-- Exercise instructions --
Go through the listing below and count the lines with "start" in them. Only the count is needed.

-- Supplied records --
=== Begin Enclosure ===

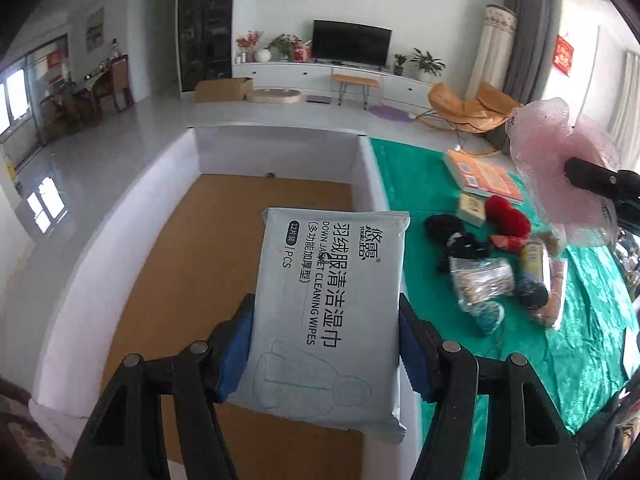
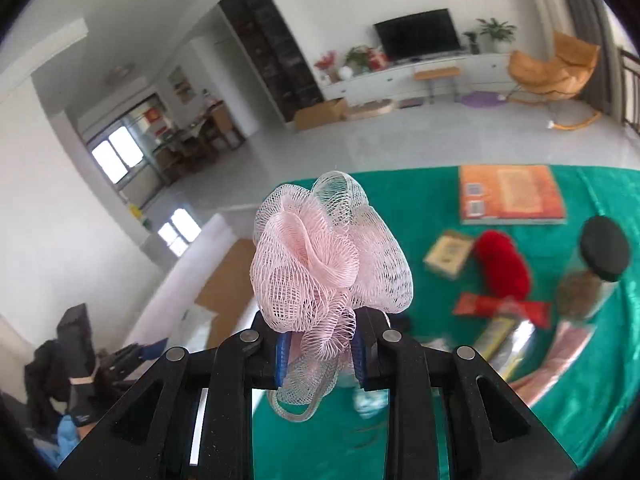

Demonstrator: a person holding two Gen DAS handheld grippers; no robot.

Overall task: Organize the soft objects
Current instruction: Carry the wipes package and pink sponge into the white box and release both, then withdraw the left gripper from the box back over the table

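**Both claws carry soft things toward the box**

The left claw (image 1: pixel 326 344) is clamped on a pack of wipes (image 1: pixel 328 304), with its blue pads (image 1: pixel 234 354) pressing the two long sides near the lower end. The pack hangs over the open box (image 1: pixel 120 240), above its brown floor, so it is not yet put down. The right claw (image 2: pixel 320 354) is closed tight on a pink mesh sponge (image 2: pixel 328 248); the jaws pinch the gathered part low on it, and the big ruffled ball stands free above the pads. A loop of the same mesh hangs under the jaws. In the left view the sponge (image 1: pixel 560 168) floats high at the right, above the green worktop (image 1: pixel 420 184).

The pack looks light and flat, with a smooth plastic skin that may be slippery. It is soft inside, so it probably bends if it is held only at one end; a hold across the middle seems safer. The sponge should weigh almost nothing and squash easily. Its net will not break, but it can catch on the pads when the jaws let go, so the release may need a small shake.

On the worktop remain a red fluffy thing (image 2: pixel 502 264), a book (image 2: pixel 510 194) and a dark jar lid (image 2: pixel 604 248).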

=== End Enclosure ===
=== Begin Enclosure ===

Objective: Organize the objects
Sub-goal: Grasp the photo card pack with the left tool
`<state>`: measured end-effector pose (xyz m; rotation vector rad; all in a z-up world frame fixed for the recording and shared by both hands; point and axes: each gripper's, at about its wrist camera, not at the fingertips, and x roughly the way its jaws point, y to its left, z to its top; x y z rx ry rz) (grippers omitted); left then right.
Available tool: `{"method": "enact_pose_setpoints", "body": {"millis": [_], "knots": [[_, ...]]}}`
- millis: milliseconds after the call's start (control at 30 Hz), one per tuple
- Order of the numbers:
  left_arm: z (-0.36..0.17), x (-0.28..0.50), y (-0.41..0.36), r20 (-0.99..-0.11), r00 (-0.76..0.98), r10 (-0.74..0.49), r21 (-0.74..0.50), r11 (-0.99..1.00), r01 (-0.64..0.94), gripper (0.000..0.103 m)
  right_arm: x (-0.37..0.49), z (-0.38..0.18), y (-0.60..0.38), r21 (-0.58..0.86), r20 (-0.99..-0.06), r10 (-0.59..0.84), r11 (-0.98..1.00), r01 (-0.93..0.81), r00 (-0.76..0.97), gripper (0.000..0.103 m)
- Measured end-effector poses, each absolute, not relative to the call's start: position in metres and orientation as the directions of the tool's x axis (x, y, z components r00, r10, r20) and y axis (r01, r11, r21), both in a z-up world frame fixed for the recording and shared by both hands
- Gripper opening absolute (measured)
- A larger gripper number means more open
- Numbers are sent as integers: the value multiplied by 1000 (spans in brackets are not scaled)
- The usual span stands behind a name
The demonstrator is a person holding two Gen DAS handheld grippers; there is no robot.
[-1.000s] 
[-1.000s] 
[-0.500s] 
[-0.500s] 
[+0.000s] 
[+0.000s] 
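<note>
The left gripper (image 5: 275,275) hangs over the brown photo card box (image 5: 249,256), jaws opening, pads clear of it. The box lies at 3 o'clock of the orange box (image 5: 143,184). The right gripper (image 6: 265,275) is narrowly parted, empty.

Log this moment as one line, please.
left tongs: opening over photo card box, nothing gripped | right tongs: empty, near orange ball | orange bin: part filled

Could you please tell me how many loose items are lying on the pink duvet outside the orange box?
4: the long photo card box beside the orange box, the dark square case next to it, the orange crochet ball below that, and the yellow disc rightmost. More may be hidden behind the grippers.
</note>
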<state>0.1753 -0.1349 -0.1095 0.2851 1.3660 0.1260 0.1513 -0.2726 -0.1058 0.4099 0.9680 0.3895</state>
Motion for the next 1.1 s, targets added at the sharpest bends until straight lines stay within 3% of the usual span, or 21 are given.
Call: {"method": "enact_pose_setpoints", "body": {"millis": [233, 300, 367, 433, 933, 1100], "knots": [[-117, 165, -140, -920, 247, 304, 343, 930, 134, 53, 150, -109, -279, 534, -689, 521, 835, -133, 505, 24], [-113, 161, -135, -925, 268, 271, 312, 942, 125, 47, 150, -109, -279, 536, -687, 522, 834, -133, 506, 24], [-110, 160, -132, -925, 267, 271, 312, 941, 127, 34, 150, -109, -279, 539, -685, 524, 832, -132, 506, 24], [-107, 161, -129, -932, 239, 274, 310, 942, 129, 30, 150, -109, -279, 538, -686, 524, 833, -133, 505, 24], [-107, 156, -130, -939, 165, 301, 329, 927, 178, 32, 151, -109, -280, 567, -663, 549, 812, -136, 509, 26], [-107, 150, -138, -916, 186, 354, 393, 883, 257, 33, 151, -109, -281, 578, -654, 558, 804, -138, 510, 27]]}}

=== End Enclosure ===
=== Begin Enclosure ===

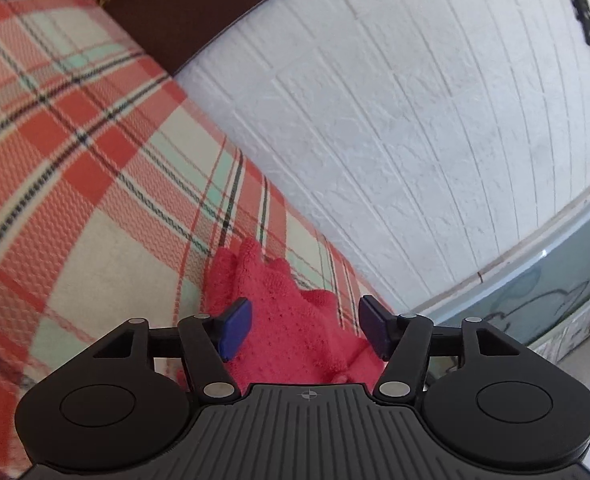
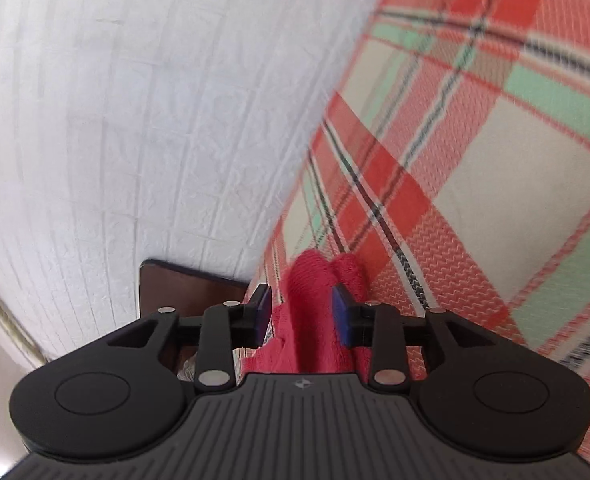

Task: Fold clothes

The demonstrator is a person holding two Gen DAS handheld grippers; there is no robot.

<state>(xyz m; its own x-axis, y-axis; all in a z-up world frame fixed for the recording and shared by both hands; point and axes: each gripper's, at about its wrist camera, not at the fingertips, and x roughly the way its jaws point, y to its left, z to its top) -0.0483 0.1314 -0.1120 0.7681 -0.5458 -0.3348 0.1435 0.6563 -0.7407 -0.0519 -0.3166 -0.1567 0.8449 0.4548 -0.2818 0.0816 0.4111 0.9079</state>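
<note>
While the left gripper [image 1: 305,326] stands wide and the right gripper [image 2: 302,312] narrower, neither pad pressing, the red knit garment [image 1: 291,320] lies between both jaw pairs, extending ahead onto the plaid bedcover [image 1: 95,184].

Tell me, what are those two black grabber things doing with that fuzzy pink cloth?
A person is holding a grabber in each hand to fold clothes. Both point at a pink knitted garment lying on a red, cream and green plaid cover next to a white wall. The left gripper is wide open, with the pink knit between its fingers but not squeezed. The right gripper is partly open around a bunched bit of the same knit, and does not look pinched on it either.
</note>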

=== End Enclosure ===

-- Solution to this exercise --
2